- **Aim of the exercise**: What you return must be exactly the lines from the one containing "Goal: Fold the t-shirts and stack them" through the close of the listing, both included.

- **Data excerpts**:
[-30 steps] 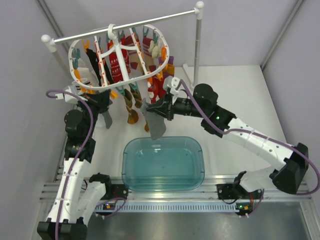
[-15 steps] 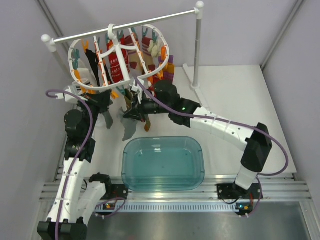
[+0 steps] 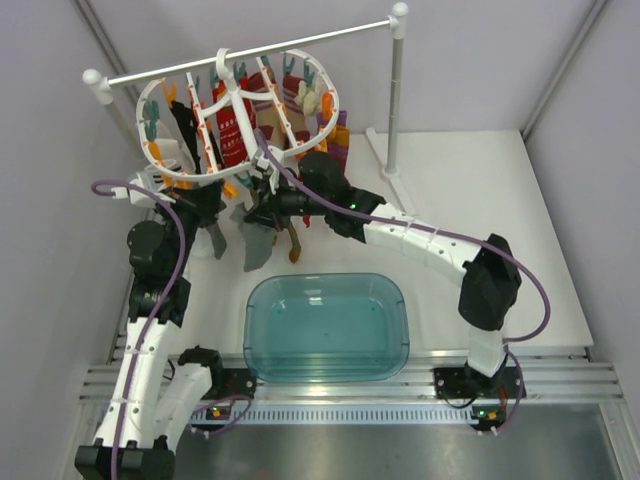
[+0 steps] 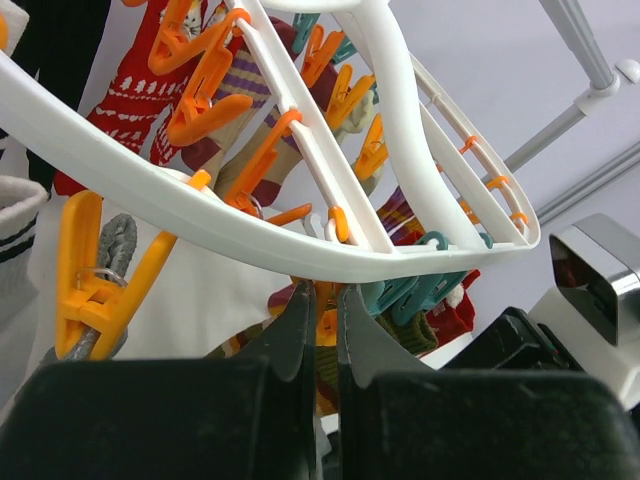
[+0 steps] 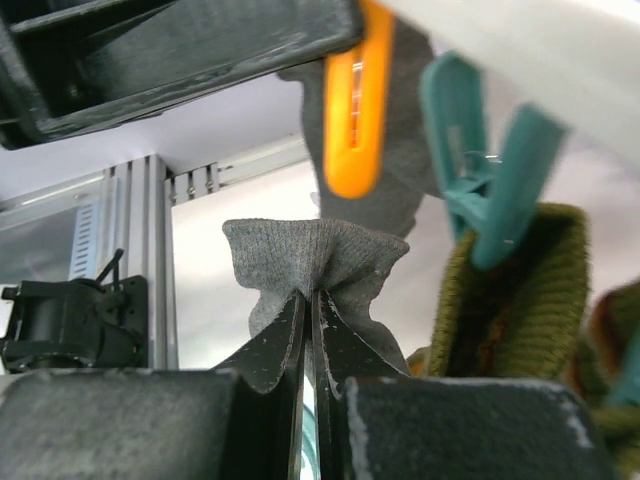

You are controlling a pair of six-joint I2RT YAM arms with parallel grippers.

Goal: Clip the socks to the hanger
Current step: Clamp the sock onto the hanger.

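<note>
Translucent teal plastic tub [image 3: 330, 335]: nearest the arm bases.
Right gripper [image 5: 310, 295]: fingers pinched on a plain grey knit sock [image 5: 315, 250], at the tub's 11 o'clock, just beneath an orange plastic clip [image 5: 355, 110].
Left gripper [image 4: 327, 300]: fingers nearly together, nothing between.
Second grey sock [image 4: 115, 245]: clamped in another orange clip [image 4: 85, 275].
White plastic oval hanger [image 4: 400, 90]: at 12 o'clock, on a white metal rail [image 3: 350, 30].

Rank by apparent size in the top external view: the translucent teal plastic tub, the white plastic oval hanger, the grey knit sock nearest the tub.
1-2. White plastic oval hanger and translucent teal plastic tub: alike; the hanger hangs nearer the camera, so unranked.
3. Grey knit sock nearest the tub.
</note>
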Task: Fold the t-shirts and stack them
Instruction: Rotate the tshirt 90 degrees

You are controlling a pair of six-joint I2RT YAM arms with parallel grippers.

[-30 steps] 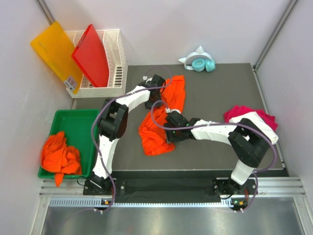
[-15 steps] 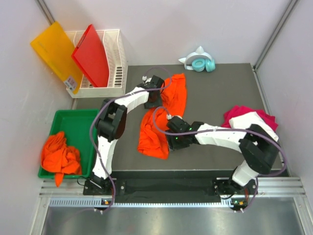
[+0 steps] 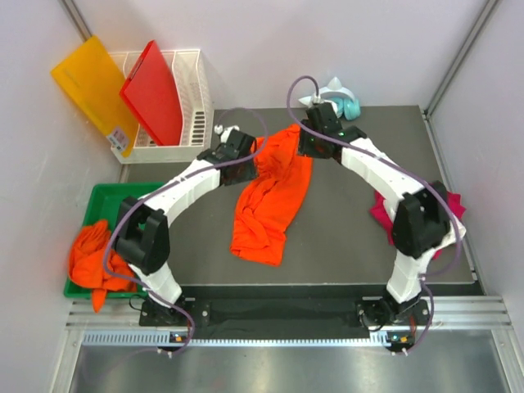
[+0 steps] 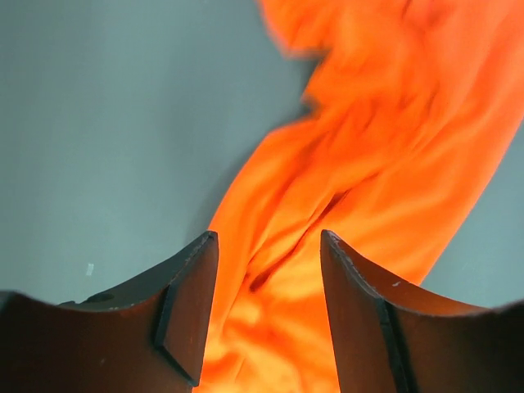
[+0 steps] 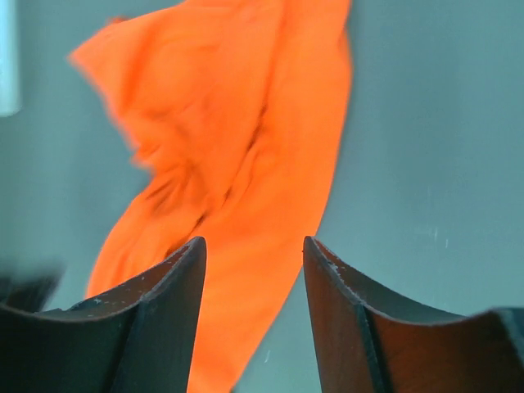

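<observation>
One bright orange t-shirt (image 3: 266, 205) lies crumpled in a long strip across the middle of the dark mat (image 3: 360, 246). My left gripper (image 3: 248, 161) hovers at its far left corner, open; the left wrist view shows the orange cloth (image 4: 360, 188) below and between the spread fingers (image 4: 192, 303) of the gripper (image 4: 268, 237). My right gripper (image 3: 309, 149) is at the shirt's far right corner, also open (image 5: 254, 241) over the cloth's edge (image 5: 246, 164). More orange t-shirts (image 3: 98, 258) are heaped in the green bin (image 3: 139, 196). A magenta-pink t-shirt (image 3: 380, 211) lies at the right, partly behind the right arm.
A white rack (image 3: 192, 106) at the back left holds a red board (image 3: 155, 90), with a yellow-orange board (image 3: 90, 82) beside it. Teal and white headphones (image 3: 340, 102) sit beyond the mat's far edge.
The right arm swung from the shirt's near middle up to its far right corner. The left arm shifted left at the far left corner. The shirt now lies longer and straighter.
</observation>
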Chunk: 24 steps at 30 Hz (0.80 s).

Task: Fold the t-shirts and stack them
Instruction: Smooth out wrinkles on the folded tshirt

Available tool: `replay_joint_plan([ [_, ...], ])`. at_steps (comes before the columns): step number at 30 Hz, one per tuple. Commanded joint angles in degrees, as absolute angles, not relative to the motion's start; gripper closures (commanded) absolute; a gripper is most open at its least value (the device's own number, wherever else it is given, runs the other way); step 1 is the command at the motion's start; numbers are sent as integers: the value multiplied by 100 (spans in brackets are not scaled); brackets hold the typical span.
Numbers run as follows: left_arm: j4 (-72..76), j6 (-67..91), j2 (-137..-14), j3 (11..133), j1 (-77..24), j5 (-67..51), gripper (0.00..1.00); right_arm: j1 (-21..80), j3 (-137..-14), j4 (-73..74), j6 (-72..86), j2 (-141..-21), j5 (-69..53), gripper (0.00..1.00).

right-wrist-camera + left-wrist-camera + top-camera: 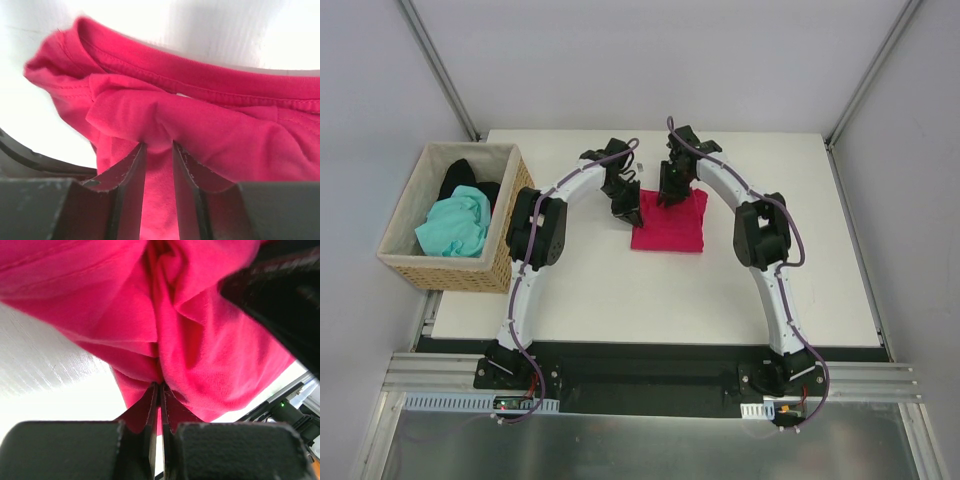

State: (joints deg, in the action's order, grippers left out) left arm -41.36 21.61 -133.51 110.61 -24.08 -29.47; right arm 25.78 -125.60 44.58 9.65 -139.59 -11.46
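- Pinching the left edge of the crimson t-shirt [672, 228], the left end effector [628, 211] is clenched right down on a thin fold of cloth. In its wrist view the fabric is squeezed flat between the two fingers [142, 412].
- The right end effector [669, 190] is grasping the same shirt at the far edge. Its jaws are a little apart, with a thicker bunch of red cloth stuffed between them.
- A stitched hem runs across the right wrist view, just beyond that grip.
- The shirt itself sits as a rough rectangle on the far middle of the white desk [620, 290], between the two arms.
- The teal t-shirt [454, 226] is crumpled in the wicker basket [470, 274] off the desk's left side, with the black t-shirt [461, 175] behind it in the same basket.
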Motion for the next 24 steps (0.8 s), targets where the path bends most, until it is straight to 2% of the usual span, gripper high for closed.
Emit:
replay_joint_plan([
  [1,-4201,2188,-12902,10934,-2479,-3032,100,2382,-13034,4114,1212,-14124,-1546,69],
  [10,-4210,2153,-12823,10793,-2487,-2997,100,2197,-13043,3920,1178,-13975,-1705,68],
  [19,-4210,2145,-12753,10907,-2505,-2962,100,2066,-12850,3850,932,-13290,-1687,53],
  [24,-4219,2118,-12700,10978,-2505,-2865,100,2057,-12499,3762,853,-12824,-1582,53],
])
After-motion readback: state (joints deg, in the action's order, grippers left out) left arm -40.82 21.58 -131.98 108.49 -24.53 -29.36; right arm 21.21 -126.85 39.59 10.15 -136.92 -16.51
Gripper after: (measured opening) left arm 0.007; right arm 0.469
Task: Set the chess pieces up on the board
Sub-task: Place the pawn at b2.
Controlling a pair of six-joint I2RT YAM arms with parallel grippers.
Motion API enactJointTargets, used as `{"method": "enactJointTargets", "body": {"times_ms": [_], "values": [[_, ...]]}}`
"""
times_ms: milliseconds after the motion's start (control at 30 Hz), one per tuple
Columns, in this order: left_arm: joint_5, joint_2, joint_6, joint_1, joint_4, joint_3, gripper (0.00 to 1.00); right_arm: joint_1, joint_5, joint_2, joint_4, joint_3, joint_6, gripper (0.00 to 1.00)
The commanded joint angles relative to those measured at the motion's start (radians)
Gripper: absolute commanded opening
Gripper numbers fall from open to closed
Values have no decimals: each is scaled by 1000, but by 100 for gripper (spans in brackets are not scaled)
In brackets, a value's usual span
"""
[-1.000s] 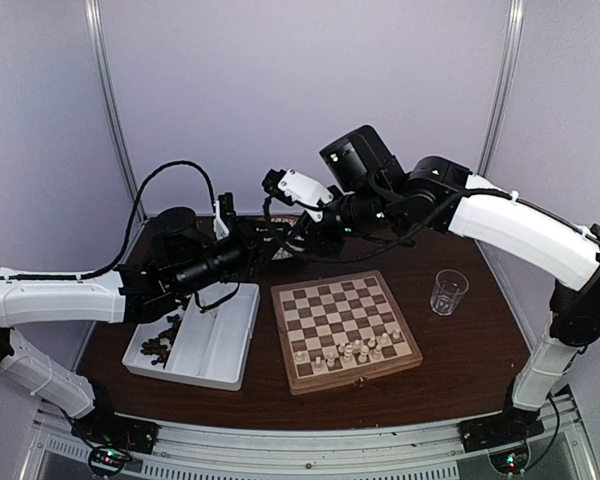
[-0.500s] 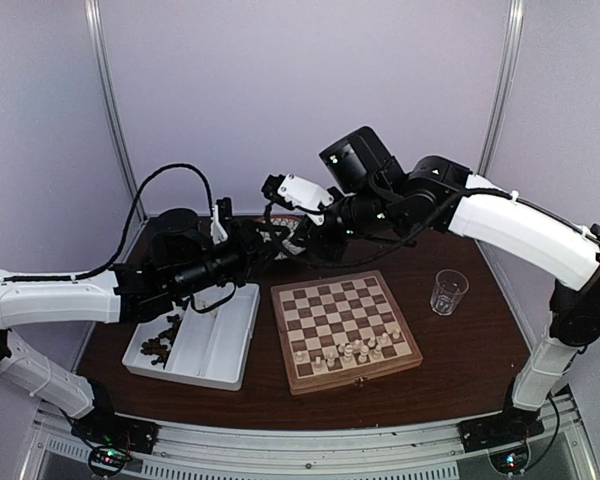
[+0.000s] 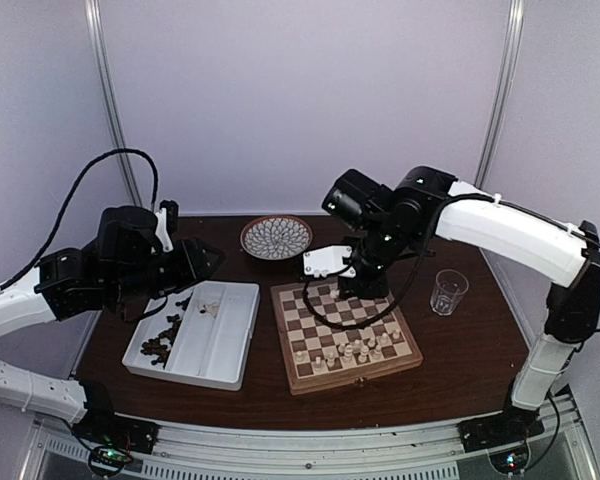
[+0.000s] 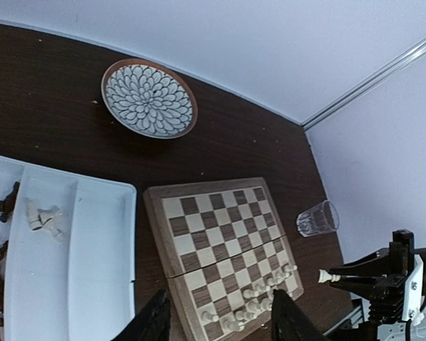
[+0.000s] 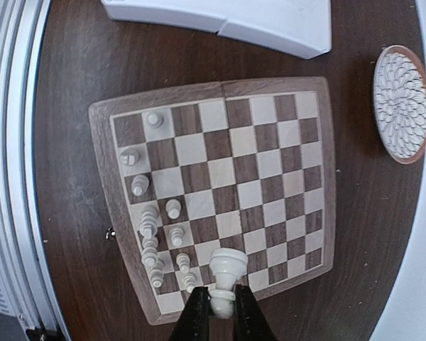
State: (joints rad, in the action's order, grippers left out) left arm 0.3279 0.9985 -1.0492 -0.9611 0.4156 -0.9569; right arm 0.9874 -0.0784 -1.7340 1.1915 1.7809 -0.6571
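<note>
Overhead, the right gripper (image 3: pixel 364 290) hangs above the board (image 3: pixel 352 378). Cream chess pieces (image 3: pixel 352 350) stand on its near rows, and dark pieces (image 3: pixel 156 346) lie in the tray (image 3: pixel 242 340). From the left wrist, the left gripper (image 4: pixel 220 321) is spread and empty. From the right wrist, the jaws pinch a cream piece (image 5: pixel 226 273) by one end. It is probably light, stiff, smooth wood that topples easily, so a hold at the neck looks best. No writing is readable.

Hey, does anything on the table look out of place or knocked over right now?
Nothing is spilled or broken. The cream pieces on the board stand unevenly, crowded toward one end of its near rows with gaps at the other. A few loose pieces seem to lie on their sides in the tray.
</note>
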Motion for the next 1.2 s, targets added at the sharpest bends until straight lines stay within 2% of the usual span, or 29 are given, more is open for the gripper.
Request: {"method": "enactJointTargets", "body": {"times_ms": [0,167,367,800,1167], "values": [[63,-53,46,6,106,43,49,-1,-64,-160,207,120,-98,4],[62,-80,48,7,124,69,49,9,-88,-336,331,299,-133,4],[81,-118,62,9,144,97,49,45,-33,-488,415,450,-156,4],[106,-181,76,12,156,159,50,105,73,-663,483,553,-165,4],[118,-213,75,13,168,187,50,112,102,-718,476,586,-155,5]]}}
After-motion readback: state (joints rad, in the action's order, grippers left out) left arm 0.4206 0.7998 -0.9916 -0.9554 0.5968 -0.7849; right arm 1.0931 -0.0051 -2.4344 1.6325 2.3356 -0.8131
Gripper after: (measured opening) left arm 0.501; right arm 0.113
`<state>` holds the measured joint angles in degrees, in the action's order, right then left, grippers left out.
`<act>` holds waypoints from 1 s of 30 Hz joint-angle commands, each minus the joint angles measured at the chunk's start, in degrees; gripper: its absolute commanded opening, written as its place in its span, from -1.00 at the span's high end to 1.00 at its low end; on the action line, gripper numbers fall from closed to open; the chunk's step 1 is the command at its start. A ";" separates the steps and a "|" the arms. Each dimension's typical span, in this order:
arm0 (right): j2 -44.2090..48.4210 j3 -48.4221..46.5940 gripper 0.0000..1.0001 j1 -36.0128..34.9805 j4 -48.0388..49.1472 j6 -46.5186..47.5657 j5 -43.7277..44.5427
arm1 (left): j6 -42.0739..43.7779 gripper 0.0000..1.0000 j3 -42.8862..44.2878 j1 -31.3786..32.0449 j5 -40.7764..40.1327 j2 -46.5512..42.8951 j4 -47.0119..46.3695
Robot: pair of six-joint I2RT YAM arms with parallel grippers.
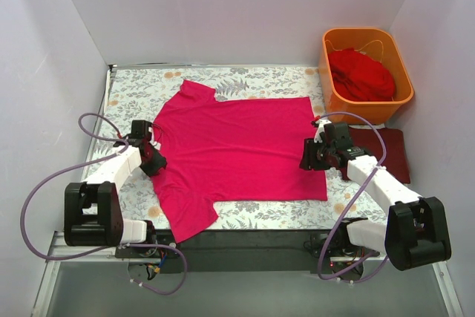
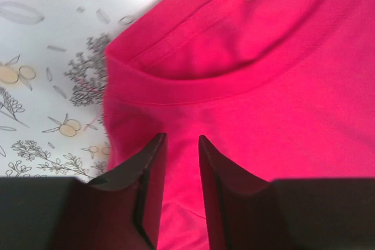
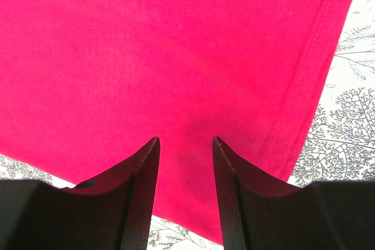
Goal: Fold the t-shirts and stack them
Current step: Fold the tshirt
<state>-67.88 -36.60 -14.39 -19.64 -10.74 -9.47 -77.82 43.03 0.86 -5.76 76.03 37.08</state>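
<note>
A bright magenta-pink t-shirt (image 1: 237, 146) lies spread flat on the floral cloth, collar to the left and hem to the right. My left gripper (image 1: 154, 159) hovers at the collar (image 2: 193, 92). Its jaws (image 2: 181, 137) stand a little apart, with pink fabric showing in the narrow gap. My right gripper (image 1: 306, 155) is over the hem edge, open (image 3: 186, 140), with the shirt's hem (image 3: 304, 86) running just to its right. A scarlet t-shirt (image 1: 361, 73) lies bunched in the orange tub. A dark maroon t-shirt (image 1: 391, 152) lies flat at the right, partly under my right arm.
The orange tub (image 1: 330, 79) stands at the back right corner. The grey floral cloth (image 1: 245, 79) covers the table under the pink shirt. White walls close in the left, back and right sides. A black rail runs along the near edge between the arm bases.
</note>
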 commanded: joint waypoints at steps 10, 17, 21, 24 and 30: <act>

- **Answer to this task**:
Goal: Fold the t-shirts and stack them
Current step: Fold the tshirt
<state>-67.88 -36.60 -14.39 -19.64 -10.74 -9.47 -77.82 43.03 0.86 -5.76 76.03 37.08</state>
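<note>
A bright magenta-pink t-shirt (image 1: 237, 146) lies spread flat on the floral cloth, collar to the left and hem to the right. My left gripper (image 1: 154, 159) hovers at the collar (image 2: 193, 92). Its jaws (image 2: 181, 137) stand a little apart, with pink fabric showing in the narrow gap. My right gripper (image 1: 306, 155) is over the hem edge, open (image 3: 186, 140), with the shirt's hem (image 3: 304, 86) running just to its right. A scarlet t-shirt (image 1: 361, 73) lies bunched in the orange tub. A dark maroon t-shirt (image 1: 391, 152) lies flat at the right, partly under my right arm.
The orange tub (image 1: 330, 79) stands at the back right corner. The grey floral cloth (image 1: 245, 79) covers the table under the pink shirt. White walls close in the left, back and right sides. A black rail runs along the near edge between the arm bases.
</note>
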 commanded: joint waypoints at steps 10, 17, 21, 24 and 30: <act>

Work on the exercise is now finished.